At 56, Bouli Lanners finally gave in to feelings. Leaving aside the deadpan humor that marked his previous films (Eldorado, in 2008; The Giants, in 2011; The First, the Last, in 2016), the actor and director allowed himself his first major story of love. A sweet and urgent story – one of those that we no longer expect and for which there is little time left. To do this, he went to Scotland, and more precisely to the Isle of Lewis, a waterlogged, twilight place, which inspired the director to make his most beautiful film.

The characters consist of a handful of men and women, who all know each other, meet at mass and in pubs. Phil (Bouli Lanners) never sets foot there. He goes to pubs, but in moderation. Health problems oblige. Here, Phil is in the land of adoption. Coming from Belgium, he settled in this remote corner that suited him well, found a job on the farm of old Angus (Julian Glover), and never moved again. We leave him alone, that’s all he asks.

Amnesia parenthesis

But one fine day, the man with a robust figure and a body tattooed all over, collapsed, the victim of a stroke. It’s not the first, nor the last, they warn him at the hospital. This time again, he escaped without any after-effects, except for temporary amnesia which, doctors predict, should fade within a few weeks. You just have to be patient. And above all careful, which is what his advisor, Angus’ daughter, Millie (Michelle Fairley), is responsible for ensuring.

After fifty, dressed and hatted in gray, discreet, not very talkative, Millie has always lived alone, and no one knows if this woman is even capable of love. Her coldness has earned her the nickname “the ice queen” from the locals.

This shows the restraint, the hindrance, the embarrassment which accompany the first steps towards each other of these two, to what extent the meeting, suspended in the embarrassment of the characters, is moving. Phil and Millie, no longer young, suddenly returned to their adolescent state, know each other, of course, but have never really spoken. At least we think so, before Millie spills the beans and claims that, before the accident, they were lovers.

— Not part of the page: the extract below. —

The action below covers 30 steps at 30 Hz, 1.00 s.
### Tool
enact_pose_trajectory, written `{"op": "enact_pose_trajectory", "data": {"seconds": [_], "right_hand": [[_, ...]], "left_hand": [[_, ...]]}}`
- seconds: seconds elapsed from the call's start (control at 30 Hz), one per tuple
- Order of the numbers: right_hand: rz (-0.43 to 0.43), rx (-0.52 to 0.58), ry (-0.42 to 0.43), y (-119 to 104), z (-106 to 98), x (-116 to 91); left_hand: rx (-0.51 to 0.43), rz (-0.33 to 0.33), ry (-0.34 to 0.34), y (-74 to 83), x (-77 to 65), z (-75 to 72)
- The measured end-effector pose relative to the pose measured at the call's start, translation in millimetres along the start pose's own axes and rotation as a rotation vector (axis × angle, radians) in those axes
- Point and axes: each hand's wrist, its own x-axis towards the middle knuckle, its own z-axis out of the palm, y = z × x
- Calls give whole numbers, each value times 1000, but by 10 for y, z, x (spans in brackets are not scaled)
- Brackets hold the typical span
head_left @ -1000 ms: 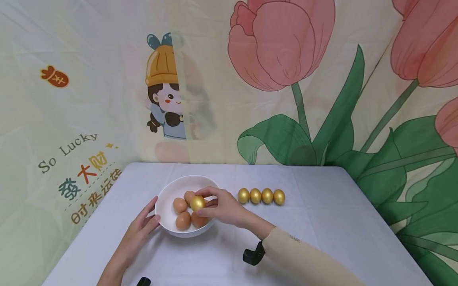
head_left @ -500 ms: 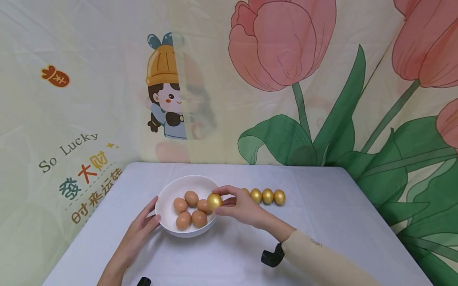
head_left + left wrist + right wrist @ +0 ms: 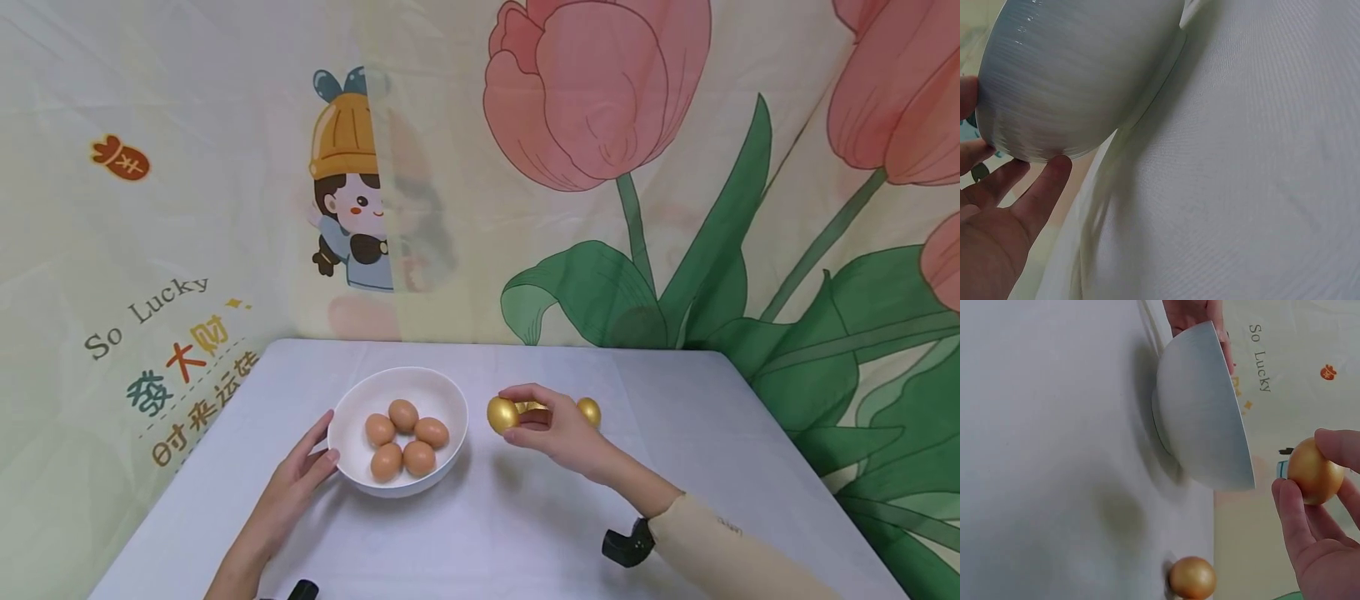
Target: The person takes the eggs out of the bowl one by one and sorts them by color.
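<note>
In the head view, a white bowl [image 3: 352, 408] stands on the table with several brown eggs [image 3: 419, 457] lying in it. My left hand [image 3: 288, 487] rests its fingertips and thumb against the bowl's left side, without curling round it; the left wrist view shows these fingers [image 3: 1044, 187] on the outer wall. Between thumb and fingers, my right hand [image 3: 558, 429] pinches a golden egg [image 3: 502, 414], held above the table just right of the bowl. Behind that hand, a row of golden eggs is partly hidden, its rightmost golden egg [image 3: 589, 411] in plain sight.
A white cloth covers the table [image 3: 450, 550]. Behind it hangs a printed backdrop [image 3: 450, 167] with tulips and a cartoon figure. In the right wrist view, a golden egg [image 3: 1192, 578] sits on the cloth not far from the bowl.
My right hand has moved rightward from over the bowl, carrying the golden egg clear of the rim. It now covers part of the golden row. The left hand and bowl keep their place.
</note>
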Motion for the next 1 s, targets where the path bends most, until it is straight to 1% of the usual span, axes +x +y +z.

Phil doesn’t remember it, any more than the rest. The revelation disturbs him, brings his consent to a first embrace. In this short amnesiac parenthesis then comes a love story that Bouli Lanners films with infinite delicacy and grace.

In an economy of words, a rigor bathed in sweet melancholy, the story frees itself from the heartbreaks of passion and the anguish of solitude. Held at this point of balance, to which Bouli Lanners and Michelle Fairley lend an elegant modesty, The Shadow of a Lie makes the light sparkle, something resembling the joy of living.